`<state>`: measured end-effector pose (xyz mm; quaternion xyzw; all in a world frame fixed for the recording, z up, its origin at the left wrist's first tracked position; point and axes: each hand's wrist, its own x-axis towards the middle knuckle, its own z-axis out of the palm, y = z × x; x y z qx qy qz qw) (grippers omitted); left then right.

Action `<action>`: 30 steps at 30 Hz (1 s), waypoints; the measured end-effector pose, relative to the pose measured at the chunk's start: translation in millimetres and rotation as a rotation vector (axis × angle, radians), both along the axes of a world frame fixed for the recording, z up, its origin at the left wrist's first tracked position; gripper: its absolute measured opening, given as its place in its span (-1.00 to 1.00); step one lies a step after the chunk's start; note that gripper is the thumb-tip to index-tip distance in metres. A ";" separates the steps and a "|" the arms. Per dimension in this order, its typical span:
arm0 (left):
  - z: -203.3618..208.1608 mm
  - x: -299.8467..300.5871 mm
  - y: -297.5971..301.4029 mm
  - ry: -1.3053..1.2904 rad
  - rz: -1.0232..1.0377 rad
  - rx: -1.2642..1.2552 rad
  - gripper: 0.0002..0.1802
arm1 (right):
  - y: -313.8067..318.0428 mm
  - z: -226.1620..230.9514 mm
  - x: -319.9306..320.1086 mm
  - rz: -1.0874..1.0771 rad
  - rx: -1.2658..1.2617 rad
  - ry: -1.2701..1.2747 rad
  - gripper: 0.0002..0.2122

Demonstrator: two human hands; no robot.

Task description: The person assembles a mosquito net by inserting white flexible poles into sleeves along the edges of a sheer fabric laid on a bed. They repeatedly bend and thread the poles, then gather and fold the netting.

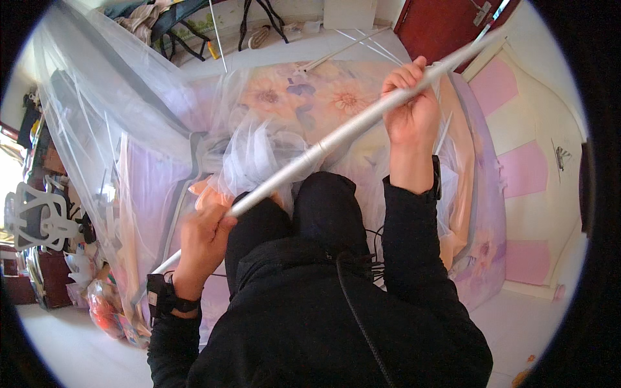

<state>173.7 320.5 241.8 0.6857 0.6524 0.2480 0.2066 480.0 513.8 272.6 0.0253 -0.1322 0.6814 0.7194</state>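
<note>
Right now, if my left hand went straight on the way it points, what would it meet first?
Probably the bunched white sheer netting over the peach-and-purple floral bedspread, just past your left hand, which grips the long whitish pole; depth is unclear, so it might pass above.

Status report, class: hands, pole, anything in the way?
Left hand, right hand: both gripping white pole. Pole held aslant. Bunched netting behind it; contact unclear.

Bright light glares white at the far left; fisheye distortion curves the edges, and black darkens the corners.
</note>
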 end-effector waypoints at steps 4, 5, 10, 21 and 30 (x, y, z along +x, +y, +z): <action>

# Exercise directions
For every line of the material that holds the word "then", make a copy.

# Solution below
`<state>`: measured end-effector pose (xyz mm; quaternion xyzw; all in a world frame fixed for the recording, z up, its origin at the left wrist's first tracked position; point and axes: each hand's wrist, its own x-axis towards the middle knuckle, its own z-axis out of the palm, y = z × x; x y z qx qy qz qw) (grippers omitted); left then right.
Task description: The person assembles a mosquito net by inserting white flexible poles into sleeves along the edges of a sheer fabric laid on a bed. They repeatedly bend and thread the poles, then gather and fold the netting.

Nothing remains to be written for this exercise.